The theses, which you have failed to disprove, are:
  • The US would have done better to leave Iraq alone Yes, that would have meant leaving Saddam where he was. Yes, that is a unpleasant choice.
  • Saddam did not have ties to terrorists, therefore the invasion of Iraq is unrelated to the war on terrorism. Corollaries:
    • Resources used to invade Iraq (138,000 American troops) would have been better used to find and capture or kill Osama and his lieutenants. They, not Saddam, are the immediate threat to our security.
    • By neglecting the real war on al Qaida for this misadventure in Iraq, the Bushies have allowed al Qaida time to regroup.

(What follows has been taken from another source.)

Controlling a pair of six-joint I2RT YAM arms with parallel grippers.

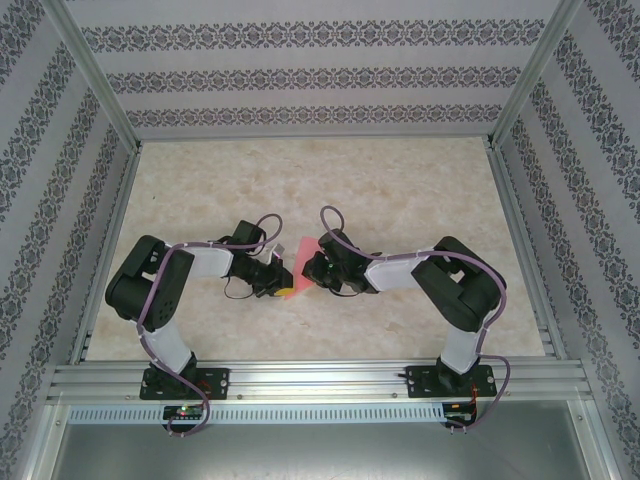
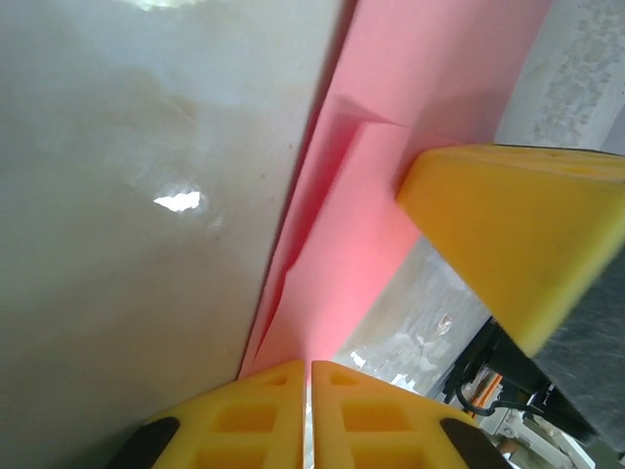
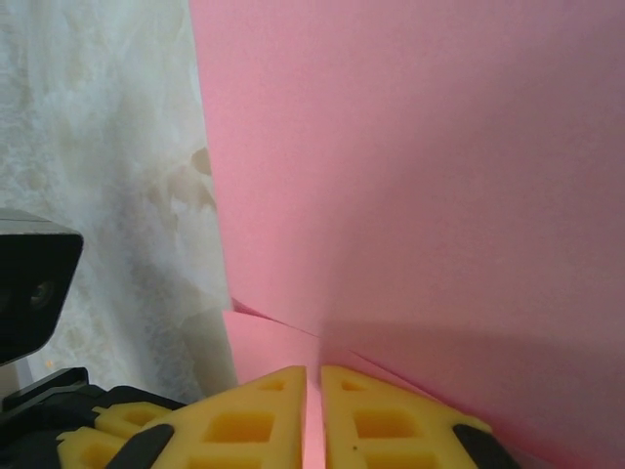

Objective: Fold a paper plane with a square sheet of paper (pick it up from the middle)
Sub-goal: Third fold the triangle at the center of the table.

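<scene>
Overhead: left gripper [image 1: 281, 276], right gripper [image 1: 308, 272] meet mid table [image 1: 400, 190], pink paper [image 1: 291, 281] between them, off surface. Left wrist: jaws nearly together, pinching creased paper's edge; right gripper's finger [image 2: 518, 234] touching paper. Right wrist: jaws narrow, clamped on paper.

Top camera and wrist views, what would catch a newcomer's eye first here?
The pink sheet of paper stands out, a bright spot where the two arms meet over the middle of the pale marbled table. Seen from each wrist, the sheet, already creased, runs down into the shut yellow tips of the left end effector and the right end effector.
</scene>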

    • Therefore, in terms of US security goals, the invasion of Iraq was a waste of time, resources, money and (least we forget) human lives; it was a monumental blunder.
    • The Bush doctrine is not designed to to fight terrorism; it is designed to build empire. It is nothing less than a pretext to invade any sovereign state any time for any reason or no reason at all.

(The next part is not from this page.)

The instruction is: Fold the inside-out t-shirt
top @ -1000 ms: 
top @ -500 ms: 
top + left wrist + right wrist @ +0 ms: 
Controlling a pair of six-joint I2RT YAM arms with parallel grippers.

  • Democracy is not on the table in Iraq. It never was.
    • Bush is no more interested in promoting democracy in Iraq than was Saddam.

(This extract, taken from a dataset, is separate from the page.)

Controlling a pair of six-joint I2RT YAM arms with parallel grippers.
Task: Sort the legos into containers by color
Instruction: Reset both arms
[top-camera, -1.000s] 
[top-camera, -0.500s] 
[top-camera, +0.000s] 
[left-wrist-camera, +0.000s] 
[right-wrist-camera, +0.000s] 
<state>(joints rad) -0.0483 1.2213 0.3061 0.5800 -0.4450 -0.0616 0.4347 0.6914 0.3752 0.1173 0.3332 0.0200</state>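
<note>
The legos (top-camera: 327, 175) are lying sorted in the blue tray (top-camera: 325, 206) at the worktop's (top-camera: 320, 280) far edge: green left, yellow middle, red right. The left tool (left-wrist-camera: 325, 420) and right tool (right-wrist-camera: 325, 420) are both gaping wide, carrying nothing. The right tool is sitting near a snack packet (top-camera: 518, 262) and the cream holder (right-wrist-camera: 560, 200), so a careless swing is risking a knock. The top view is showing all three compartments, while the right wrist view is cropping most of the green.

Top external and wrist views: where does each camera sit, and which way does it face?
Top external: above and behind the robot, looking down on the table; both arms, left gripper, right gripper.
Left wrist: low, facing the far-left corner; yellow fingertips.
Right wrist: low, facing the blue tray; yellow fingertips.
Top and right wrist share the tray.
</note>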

    • Bush is no more interested in promoting free and fair elections in Iraq than he is interested in free and fair elections in Florida.

    • Bush is interested in opening business opportunities for his cronies at the expense of the Iraqi people.
    • Bush needs a government in power in Baghdad that is responsible to the US embassy, not to the Iraqi people.
    • If any Iraqi government that had any responsibility whatsoever to the Iraqi people came to power, it would ask US troops to leave and take the transnational corporations with them.
  • It follows from the above that US troops are needed in Iraq to assure compliance of the Iraqi government with the US will. As long as that is the case:
    • Iraq is not a sovereign state but, in contradiction of democratic principle, a colony of a foreign power.
    • The interests of the Iraqi people are subordinate to the interests of the imperial power.
    • The Iraqi people will resist colonial domination and brutality is required to subdue the resistance.
  • Whether within a democratic framework or not, the interests of the Iraqi people are better served by taking responsibility for their own destiny without meddling from the Bushies.


Restated simply:

While the overthrow of Saddam should have been an occasion of unreserved celebration, it was carried out in the worst possible manner and made a bad situation worse in two ways: first, by neglecting the terrorist threat and allowing al Qaida to regroup; second, by introducing a corrupt colonial system to oversee the reconstruction of Iraq and wasting money with very little to show for it except fattened corporate coffers (see Naomi Klein's piece, post 166); notwithstanding the purely anecdotal evidence presented post 178, the post-war effort has earned the US the distrust of the Arab peoples and most of the rest of the world simply because it has been for the benefit of the occupiers rather than for the Iraqi people. In this, the occupation has been a disaster because, while often sold as an occupation in the sense of America's efforts to rebuild defeated foes after World War II, it in fact more closely resembles the British Imperial Raj in nineteenth- and early twentieth-century India.